The doctor’s gloved fingers probed shoulder blade. It was soft, egg-sized; under skin.
“. . . saw the fire on TV. Did you have to evacuate?”
David watched smoke swarm the medical building, tall flames lash, wanting in.
He looked at the doctor.
“You still up in that canyon in Malibu? I hear they don’t give you much time to get out.”
Banshee winds hammered the glass, black plumes muting sun. The room darkened, the doctor’s face a feral shadow.
“I had fifteen minutes. You take what you can.” His mouth was dry. Body numb. “My house didn’t burn. But the neighbourhood’s gone.” He felt ill. “Thirty-eight houses.”
The doctor stopped. Tried to picture it. “My God.”
Dense smoke suddenly filled the examination room; gushing through vents; seeping under doors. Grimy ash swirled; sick snow.
“Fire creates its own wind,’’ said David, “. . . it’s called the Venturi Effect.”
The doctor’s breathing deepened.
“The flames feed on themselves. Like a frightened animal.”

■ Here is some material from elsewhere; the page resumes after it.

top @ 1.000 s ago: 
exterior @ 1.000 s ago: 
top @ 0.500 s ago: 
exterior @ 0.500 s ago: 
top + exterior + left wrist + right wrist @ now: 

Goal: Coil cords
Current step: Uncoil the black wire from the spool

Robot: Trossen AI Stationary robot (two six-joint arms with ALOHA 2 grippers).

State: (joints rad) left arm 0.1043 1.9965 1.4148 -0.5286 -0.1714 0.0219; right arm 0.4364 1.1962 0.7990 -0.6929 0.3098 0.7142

“Venturi . . .” the doctor repeated.
David could see his next door neighbour’s house clawed by apricot blades, cooked black. “Got to ninety-six miles an hour on my hill.”
The doctor fell silent. “Awful. Gotta be exhausted. Getting any sleep?”
“Not really.”
He nodded, re-washed hands. Voice apothecary calm. “Far as I can tell, this thing feels like a muscle spasm. Tension.”

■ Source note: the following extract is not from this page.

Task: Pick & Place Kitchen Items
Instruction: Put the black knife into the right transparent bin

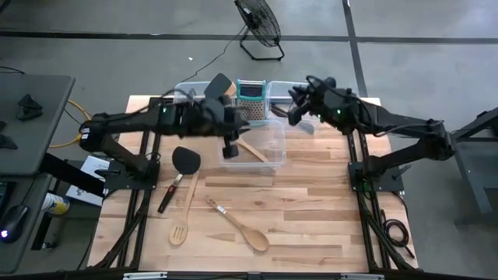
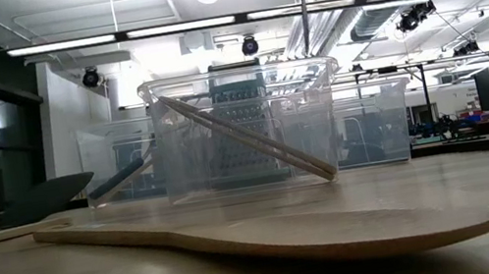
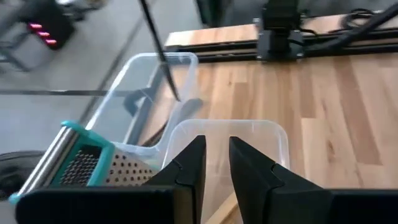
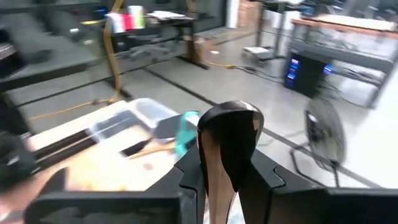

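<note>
My left gripper (image 1: 230, 148) (image 3: 216, 144) hangs open over the clear bin (image 1: 272, 152) (image 3: 273, 134) in the table's middle, with nothing between its fingers. A wooden utensil (image 1: 253, 150) (image 2: 250, 138) leans slanted inside that bin, one end on the floor and the other at the rim. My right gripper (image 1: 297, 109) (image 4: 229, 168) is up over the back right bin (image 1: 282, 87), shut on a utensil with a dark rounded head (image 4: 233, 124). On the table lie a black turner (image 1: 185, 161), a wooden slotted spoon (image 1: 184, 214) and a wooden spoon (image 1: 243, 227). My right gripper pinches the dark-headed utensil between its two fingers, on the brownish shaft (image 4: 214, 177) just below the head. The head sticks out past the fingertips. The utensil is lifted clear of the table and the bins.
A teal-topped metal grater (image 1: 250, 101) (image 3: 81, 162) stands between the bins at the back. The back left bin (image 1: 191, 89) holds a black spatula (image 1: 220, 84). Bare wooden table lies along the near right part (image 1: 327, 225). A fan (image 1: 258, 23) stands on the floor beyond.
</note>
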`<action>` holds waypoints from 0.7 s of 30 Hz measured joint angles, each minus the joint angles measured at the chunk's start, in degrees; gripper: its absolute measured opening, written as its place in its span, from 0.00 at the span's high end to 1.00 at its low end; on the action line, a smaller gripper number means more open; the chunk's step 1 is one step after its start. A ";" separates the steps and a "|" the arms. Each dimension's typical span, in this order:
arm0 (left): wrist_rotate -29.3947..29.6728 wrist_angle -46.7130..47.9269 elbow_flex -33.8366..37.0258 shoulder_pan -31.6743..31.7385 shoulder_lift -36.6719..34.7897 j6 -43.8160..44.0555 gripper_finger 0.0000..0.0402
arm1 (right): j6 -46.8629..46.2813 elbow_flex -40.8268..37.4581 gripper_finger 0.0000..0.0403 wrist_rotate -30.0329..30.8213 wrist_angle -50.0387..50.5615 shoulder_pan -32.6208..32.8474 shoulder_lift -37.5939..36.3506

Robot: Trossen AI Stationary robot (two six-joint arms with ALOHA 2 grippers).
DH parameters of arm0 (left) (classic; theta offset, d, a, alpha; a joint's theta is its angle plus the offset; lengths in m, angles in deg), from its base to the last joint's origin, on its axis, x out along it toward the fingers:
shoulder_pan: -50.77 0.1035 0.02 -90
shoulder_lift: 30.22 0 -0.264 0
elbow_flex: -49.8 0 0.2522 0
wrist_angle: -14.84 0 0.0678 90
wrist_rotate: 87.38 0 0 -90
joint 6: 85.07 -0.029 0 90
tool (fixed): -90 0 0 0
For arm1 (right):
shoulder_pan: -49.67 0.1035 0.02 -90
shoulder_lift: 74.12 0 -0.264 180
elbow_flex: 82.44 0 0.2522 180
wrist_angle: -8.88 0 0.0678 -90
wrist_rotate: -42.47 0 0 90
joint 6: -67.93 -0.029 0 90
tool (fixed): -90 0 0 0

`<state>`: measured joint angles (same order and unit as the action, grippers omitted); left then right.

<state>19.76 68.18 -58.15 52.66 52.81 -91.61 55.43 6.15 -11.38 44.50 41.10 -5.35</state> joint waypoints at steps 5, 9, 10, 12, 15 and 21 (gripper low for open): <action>-14.64 -0.58 1.04 9.54 -0.01 -4.13 0.87 | -5.34 0.00 0.86 3.18 1.26 -5.42 0.00; -27.15 -3.17 2.81 16.76 -0.01 -6.22 0.91 | -8.91 -0.47 0.86 7.25 1.43 -7.67 0.00; -30.47 -3.77 3.43 18.32 -0.01 -6.68 0.92 | -10.16 -1.14 0.86 8.15 1.26 -8.00 -0.04; -35.30 -5.05 4.96 20.98 -0.01 -7.24 0.94 | -13.22 -2.89 0.86 9.81 1.51 -8.59 -0.05; -39.98 -8.40 8.56 23.75 -0.01 -7.91 0.96 | -18.71 -6.27 0.86 11.54 0.22 -9.42 0.00; -47.37 -13.03 13.71 27.97 -0.55 -8.23 0.98 | -28.18 -13.58 0.86 15.92 -7.68 -11.23 0.02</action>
<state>-27.61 55.15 -44.44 80.62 52.26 -99.83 27.25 -7.43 4.54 36.81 29.88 -5.33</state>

Smoke snaked around the doctor, luscious pleats of it fingering his neck, sliding between lips and teeth.
“I want you to take hot showers. I’ll give you some muscle relaxant. It’ll ease up.”
David heard winds outside moan louder.
“Let’s just watch it. Call me if anything changes.”
“Like what?”
The doctor scrawled on prescription pad. “You look exhausted, David. You gotta get some sleep. The
se’ll help.”
“I can’t sleep. It’s fire season.” His eyes were red with exhaustion. ”Anything could happen.”

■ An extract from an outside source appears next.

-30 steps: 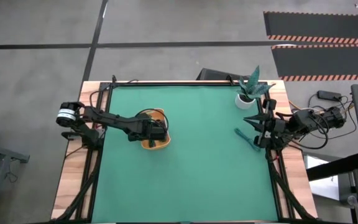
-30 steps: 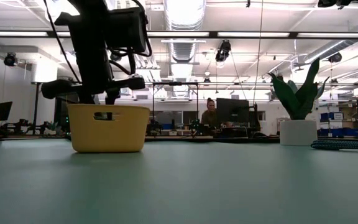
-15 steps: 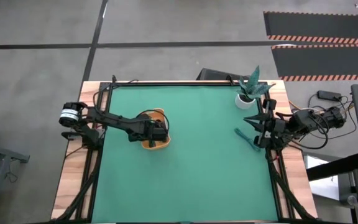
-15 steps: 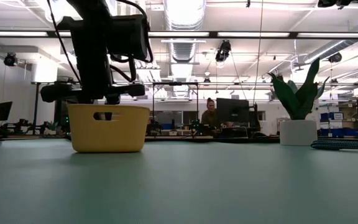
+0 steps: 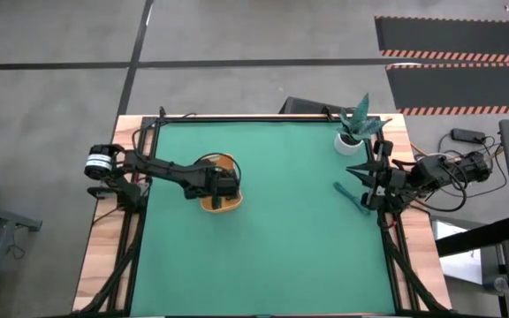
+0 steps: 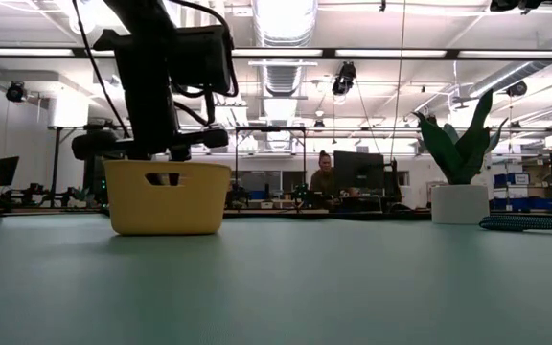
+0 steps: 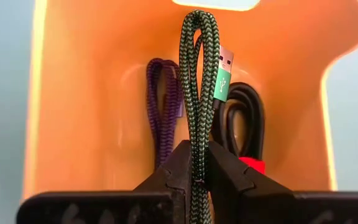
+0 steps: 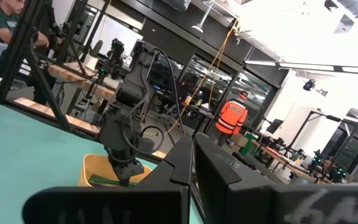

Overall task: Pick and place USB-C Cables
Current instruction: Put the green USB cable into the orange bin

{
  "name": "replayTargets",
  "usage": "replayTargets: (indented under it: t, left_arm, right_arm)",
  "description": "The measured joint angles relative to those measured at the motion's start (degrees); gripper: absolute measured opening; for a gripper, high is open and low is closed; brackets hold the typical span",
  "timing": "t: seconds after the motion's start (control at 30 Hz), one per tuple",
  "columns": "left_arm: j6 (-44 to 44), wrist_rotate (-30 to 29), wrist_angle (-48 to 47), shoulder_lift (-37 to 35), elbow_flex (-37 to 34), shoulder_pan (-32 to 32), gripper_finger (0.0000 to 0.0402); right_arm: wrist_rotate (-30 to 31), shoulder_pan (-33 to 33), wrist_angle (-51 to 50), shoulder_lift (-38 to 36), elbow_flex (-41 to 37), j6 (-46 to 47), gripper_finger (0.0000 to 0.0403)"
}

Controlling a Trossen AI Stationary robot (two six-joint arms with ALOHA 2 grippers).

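Observation:
My left gripper (image 7: 197, 174) hangs over the orange tray (image 5: 220, 185), shut on a dark green braided USB-C cable bundle (image 7: 199, 81) with a green plug. A purple-blue cable bundle (image 7: 163, 112) and a black cable bundle (image 7: 244, 124) lie on the tray's floor. In the low view the left gripper (image 6: 151, 144) sits just above the tray's rim (image 6: 168, 165). A teal cable bundle (image 5: 350, 196) lies on the mat beside my right gripper (image 5: 363, 181), which is shut and empty at the table's right edge. My left gripper pinches the green cable bundle between its two fingers, across its doubled strands near one end (image 7: 197, 163). The fingers point down into the tray. The bundle's looped end (image 7: 197, 25) and green plug (image 7: 224, 71) reach past the fingertips toward the tray's floor.
A potted plant in a white pot (image 5: 352, 131) stands at the far right of the green mat (image 5: 272, 247). Wooden table margins (image 5: 104, 256) flank the mat. People and workbenches show in the room behind.
My left gripper has moved a little lower over the tray with the green cable bundle still in its hold. My right arm has kept still.

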Motion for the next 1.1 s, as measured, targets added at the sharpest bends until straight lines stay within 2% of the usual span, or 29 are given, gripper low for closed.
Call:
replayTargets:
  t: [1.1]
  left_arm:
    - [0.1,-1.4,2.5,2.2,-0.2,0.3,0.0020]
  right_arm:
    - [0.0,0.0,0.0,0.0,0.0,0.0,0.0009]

The doctor looked outside. Smiled, told David it was a nice day. “Weather guy says it may even rain.”
David heard axes smashing through doors and quietly left the office.
4:47 P.M.
The freeway couldn’t breathe.
Drivers hunched. Eyes eating; devouring. Watching mirrors; lips sewn in disgust. Exhaust pipes fuming; vile, chrome mouths.
David felt his shoulder blade. Wanted whatever was in there to die.
2:17 A.M.
The folded chair was in a carpet of soot.
David sat on his deck, surrounded by charred mountains that smelled like wet, dead cigarettes. Their burnt flesh rose from shore; soft, black cameos, looming and silent.
He sipped coffee. Scanned his dead neighbourhood; grey casket streets. It had been days since he’d slept and his bones felt wrong; aching, drilled with holes. He yawned, eyes bloodshot. Watched insomniac sea. Surf broke far below; pale blades on ink.
“. . . the meridian where conscious and unconscious meet,” the Swedish widow up the street had told him, days before she died in the ’97 firestorm, trapped in her house, chased by red infuriations.
He stopped, mid-swallow. Smelled smoke.
Somewhere; maybe close; the first sign death neared. It was everywhere; the warm, charcoal breath. Those who hadn’t survived fires didn’t notice the hateful, uninvited scent of it. Billowing, citric welts, rushing closer, making birds shriek in terror, trees bend.
He heard groaning red trucks curving up his narrow road, tires crunching, blinded by smoke. Seventy-foot flames swaying in the ravine like burning kelp.